Transpiling quantum circuits by a transformers-based algorithm
Michele Banfi, Paolo Zentilini, Sebastiano Corli, Enrico Prati
TL;DR
This work treats quantum circuit transpilation as a seq2seq translation task by employing an encoder–decoder transformer operating on OpenQASM representations. A RegEx-driven tokenizer discretizes continuous rotation angles into symbolic tokens, enabling robust mapping between IBM and IonQ gate sets with cross-attention guiding output generation. The model attains fidelity exceeding $99.98\%$ for up to five-qubit circuits and demonstrates scaling considerations for continuous versus Solovay-Kitaev–decomposed gates, highlighting the need for larger context windows for long sequences.
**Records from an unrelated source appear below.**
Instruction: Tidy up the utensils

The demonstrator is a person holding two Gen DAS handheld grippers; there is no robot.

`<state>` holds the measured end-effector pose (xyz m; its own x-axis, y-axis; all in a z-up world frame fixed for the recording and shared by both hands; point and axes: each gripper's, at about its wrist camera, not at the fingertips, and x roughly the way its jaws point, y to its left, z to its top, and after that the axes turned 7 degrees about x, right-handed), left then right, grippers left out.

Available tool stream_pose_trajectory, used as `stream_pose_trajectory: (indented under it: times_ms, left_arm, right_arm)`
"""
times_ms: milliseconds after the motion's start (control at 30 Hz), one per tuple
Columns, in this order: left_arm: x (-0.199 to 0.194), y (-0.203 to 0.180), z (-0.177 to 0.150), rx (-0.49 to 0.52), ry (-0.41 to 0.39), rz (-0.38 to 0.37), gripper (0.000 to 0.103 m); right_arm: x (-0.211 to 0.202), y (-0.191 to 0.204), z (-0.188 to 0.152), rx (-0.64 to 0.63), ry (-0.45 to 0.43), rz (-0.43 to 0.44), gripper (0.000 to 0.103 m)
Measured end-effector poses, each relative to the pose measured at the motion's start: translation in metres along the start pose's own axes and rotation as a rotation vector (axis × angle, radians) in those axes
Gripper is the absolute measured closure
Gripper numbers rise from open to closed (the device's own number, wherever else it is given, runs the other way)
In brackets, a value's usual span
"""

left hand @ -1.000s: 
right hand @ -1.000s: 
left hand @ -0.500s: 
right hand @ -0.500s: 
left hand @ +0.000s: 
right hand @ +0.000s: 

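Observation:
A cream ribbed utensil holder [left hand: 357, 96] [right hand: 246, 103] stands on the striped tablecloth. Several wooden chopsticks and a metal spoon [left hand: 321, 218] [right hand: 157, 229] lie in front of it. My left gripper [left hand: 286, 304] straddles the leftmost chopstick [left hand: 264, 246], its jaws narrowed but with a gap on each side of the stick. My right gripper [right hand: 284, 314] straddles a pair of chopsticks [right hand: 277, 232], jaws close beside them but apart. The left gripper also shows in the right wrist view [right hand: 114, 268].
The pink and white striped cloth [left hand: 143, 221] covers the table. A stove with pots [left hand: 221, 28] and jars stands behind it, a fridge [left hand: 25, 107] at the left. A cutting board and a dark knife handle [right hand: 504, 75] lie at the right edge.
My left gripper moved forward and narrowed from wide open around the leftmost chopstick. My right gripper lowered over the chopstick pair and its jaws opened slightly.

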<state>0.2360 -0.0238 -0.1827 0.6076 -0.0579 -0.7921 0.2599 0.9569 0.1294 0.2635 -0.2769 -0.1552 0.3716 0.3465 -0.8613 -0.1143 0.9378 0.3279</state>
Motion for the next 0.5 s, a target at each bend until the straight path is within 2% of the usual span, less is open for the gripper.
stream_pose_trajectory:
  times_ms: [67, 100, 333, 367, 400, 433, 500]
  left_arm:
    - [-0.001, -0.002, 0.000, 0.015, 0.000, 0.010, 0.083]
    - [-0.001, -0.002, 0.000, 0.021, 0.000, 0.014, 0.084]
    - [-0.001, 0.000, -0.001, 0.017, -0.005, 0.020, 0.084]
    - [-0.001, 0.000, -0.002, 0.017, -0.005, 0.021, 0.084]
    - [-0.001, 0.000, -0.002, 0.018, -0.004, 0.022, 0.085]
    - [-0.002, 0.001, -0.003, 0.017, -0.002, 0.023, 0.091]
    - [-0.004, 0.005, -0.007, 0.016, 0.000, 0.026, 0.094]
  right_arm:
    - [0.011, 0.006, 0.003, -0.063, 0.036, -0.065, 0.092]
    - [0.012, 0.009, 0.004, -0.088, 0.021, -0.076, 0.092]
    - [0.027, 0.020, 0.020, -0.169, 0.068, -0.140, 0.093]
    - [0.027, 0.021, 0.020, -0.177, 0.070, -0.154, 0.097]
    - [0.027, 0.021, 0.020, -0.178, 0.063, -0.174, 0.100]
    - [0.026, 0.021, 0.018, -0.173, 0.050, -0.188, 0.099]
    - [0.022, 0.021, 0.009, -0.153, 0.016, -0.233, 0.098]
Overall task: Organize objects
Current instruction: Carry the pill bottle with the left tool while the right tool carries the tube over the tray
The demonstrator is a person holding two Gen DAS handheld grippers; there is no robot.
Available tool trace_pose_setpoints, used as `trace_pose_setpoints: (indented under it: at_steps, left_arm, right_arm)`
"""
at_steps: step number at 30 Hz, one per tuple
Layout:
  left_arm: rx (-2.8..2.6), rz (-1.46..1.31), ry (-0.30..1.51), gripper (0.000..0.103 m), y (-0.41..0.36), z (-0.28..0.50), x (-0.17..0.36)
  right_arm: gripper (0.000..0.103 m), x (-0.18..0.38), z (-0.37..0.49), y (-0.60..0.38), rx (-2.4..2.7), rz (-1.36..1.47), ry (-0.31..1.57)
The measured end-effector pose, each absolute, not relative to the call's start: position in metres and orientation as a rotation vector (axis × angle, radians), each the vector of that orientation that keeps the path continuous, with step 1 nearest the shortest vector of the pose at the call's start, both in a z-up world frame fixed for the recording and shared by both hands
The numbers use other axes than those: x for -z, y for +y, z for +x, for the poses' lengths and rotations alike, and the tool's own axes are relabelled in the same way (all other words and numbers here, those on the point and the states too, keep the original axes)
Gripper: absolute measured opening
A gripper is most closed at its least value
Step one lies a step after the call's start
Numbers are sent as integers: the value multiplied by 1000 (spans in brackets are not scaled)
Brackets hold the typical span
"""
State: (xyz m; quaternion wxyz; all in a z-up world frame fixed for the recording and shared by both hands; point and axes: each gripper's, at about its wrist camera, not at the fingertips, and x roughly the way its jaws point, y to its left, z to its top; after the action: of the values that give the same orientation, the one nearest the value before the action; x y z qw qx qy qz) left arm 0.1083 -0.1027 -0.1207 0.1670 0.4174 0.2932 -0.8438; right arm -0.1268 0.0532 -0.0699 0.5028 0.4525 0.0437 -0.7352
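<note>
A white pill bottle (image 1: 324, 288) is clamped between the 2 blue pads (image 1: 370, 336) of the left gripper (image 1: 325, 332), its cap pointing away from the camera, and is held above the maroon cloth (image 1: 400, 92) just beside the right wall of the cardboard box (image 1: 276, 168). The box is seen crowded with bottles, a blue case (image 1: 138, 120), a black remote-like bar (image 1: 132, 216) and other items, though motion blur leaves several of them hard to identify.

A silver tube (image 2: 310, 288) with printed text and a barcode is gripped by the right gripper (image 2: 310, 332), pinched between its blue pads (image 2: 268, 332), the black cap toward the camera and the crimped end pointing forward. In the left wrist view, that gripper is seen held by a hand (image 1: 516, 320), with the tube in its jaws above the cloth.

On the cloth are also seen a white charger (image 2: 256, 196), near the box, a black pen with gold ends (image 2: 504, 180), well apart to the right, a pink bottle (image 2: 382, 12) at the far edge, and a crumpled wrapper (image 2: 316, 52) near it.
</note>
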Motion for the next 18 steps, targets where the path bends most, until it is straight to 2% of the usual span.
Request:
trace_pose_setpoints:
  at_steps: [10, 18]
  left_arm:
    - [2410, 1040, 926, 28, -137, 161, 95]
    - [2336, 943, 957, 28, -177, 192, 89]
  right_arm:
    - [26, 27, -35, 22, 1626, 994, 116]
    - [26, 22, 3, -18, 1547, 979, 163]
The approach offers a scalable, automated route for cross-platform quantum compilation, with implications for hardware-aware optimization on HPC infrastructures.
Abstract
Transformers have gained popularity in machine learning due to their application in the field of natural language processing. They manipulate and process text efficiently, capturing long-range dependencies among data and performing the next word prediction. On the other hand, gate-based quantum computing is based on controlling the register of qubits in the quantum hardware by applying a sequence of gates, a process which can be interpreted as a low level text programming language. We develop a transformer model capable of transpiling quantum circuits from the qasm standard to other sets of gates native suited for a specific target quantum hardware, in our case the set for the trapped-ion quantum computers of IonQ. The feasibility of a translation up to five qubits is demonstrated with a percentage of correctly transpiled target circuits equal or superior to 99.98%. Regardless the depth of the register and the number of gates applied, we prove that the complexity of the transformer model scales, in the worst case scenario, with a polynomial trend by increasing the depth of the register and the length of the circuit, allowing models with a higher number of parameters to be efficiently trained on HPC infrastructures.